There is no best distro.
The only certificate to bother with is the one required by a place that you want to work.
I am trying to switch from a Windows environment to a Linux. I work as a Windows admin and have a few question about a Linux Admin. All these question involve a single server environment:
1. How, without a GUI, can you manage user account, network share, network share access and printer shares?
By editing text files.
Or using something like WebMin.
Quote:
Originally Posted by Jimmy King
2. Is there a parallel to a Windows Domain, Active Directory console, Email server console (Exchange System Manager)?

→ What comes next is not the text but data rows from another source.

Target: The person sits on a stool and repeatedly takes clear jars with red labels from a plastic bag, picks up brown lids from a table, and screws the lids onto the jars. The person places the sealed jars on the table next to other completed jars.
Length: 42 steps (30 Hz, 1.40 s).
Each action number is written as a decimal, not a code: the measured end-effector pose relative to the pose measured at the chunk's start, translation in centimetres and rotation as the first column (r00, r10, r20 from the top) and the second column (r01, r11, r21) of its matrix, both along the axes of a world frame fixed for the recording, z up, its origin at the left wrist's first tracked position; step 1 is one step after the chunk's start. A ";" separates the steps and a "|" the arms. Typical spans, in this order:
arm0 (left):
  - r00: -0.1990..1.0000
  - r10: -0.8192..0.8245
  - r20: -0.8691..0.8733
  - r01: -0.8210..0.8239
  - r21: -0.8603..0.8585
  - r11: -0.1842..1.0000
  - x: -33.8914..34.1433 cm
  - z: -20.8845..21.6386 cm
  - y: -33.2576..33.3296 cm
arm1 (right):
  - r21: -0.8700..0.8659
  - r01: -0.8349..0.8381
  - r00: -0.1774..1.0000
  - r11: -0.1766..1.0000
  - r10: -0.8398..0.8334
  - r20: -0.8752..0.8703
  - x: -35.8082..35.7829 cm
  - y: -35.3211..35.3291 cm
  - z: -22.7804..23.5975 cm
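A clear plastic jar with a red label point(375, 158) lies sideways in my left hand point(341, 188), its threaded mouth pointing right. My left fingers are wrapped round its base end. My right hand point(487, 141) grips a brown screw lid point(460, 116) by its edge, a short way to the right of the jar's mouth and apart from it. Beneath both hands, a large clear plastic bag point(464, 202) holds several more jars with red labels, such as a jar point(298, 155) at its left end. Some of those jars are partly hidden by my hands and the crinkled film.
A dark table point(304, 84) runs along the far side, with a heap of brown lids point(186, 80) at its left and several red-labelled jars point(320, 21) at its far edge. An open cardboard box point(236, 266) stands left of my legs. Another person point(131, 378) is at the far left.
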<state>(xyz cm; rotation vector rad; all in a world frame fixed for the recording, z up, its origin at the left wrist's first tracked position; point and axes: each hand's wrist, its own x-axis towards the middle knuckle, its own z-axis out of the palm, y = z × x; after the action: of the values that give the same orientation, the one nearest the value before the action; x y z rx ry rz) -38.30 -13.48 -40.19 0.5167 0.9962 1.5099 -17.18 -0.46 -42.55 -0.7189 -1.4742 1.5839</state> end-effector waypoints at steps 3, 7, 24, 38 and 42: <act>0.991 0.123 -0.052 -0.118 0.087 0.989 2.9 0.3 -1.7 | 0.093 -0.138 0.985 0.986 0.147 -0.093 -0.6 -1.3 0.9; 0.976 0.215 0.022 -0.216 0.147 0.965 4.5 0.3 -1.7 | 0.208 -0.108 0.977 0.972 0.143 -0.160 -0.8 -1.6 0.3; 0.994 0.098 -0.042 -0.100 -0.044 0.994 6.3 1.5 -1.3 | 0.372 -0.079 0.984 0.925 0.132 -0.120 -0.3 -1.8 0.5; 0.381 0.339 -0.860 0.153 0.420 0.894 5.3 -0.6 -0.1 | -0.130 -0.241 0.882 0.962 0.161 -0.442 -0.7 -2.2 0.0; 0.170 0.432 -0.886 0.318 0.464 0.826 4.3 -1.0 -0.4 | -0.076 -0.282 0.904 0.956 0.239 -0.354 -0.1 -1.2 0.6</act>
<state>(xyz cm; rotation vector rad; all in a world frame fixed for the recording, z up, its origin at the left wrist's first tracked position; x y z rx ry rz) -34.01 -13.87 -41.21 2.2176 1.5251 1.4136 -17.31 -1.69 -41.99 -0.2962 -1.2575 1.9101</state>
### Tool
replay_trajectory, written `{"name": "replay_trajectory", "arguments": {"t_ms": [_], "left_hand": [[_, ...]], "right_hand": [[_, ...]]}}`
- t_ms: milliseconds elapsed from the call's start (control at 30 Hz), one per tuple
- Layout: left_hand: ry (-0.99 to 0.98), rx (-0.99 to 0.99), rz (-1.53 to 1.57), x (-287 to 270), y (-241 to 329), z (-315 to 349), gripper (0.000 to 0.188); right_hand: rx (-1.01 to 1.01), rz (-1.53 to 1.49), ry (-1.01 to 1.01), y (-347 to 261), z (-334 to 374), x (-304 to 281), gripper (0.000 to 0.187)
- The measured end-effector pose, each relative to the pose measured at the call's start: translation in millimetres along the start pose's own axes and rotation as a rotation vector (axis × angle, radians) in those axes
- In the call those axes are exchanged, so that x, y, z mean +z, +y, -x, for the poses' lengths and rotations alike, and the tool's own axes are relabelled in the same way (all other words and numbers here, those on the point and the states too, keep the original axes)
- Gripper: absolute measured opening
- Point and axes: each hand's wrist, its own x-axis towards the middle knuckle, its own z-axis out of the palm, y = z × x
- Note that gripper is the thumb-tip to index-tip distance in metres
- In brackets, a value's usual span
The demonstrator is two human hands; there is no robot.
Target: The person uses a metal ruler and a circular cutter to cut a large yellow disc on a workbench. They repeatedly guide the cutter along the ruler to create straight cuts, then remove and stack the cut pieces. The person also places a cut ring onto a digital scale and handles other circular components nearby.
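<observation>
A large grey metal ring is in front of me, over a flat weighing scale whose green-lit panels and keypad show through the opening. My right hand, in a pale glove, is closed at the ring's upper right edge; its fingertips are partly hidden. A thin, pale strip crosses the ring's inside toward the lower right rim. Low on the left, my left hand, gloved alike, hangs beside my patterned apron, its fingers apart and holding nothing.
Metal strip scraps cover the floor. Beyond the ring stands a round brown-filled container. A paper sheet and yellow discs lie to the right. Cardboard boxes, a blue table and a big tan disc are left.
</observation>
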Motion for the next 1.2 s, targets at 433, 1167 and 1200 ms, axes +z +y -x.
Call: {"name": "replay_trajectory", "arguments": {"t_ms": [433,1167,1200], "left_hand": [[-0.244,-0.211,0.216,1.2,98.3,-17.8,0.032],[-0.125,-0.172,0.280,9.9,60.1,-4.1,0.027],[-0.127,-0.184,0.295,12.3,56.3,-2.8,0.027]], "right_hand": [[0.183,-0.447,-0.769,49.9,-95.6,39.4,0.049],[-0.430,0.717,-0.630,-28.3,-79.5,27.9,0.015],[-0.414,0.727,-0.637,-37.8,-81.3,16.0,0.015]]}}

I don't know what a console in respect to the service you're
mentioning is ... there's a server console, and you can start & stop
services, view logs, edit configuration. But that's not on a
per-service basis, but rather a per server basis.
Quote:
Originally Posted by Jimmy King
3. Which distro is a best for a single server learning network?
The one you're planning to use in the long run. Seriously.
While you can have any service going in any distro there's
idiosyncrasies in the way different distros handle the set-up
for different services. So the basic question will be: do you
need pay-for support in the long run? Are you happy to go plain
open-source with community support (and of course w/o SLAs)?
Quote:
Originally Posted by Jimmy King
4. What is the best certification to acquire?
Thanks,
Jimmy King
None. Practice matters. That said: RH certs are pretty hands
on. Trying to get one of those will actually require experience
on top of "knowledge".
As said, you don't need a cert, but the RHCT/RHCE is fully hands on and will test your ability as well as your knowledge.
In the commercial world its the best known.
If you are planning for a serious usage ie at work, then a distro that has long term support eg Red Hat Enterprise Linux (aka RHEL: with paid support) or CENTOS (free version of RHEL) is recommended.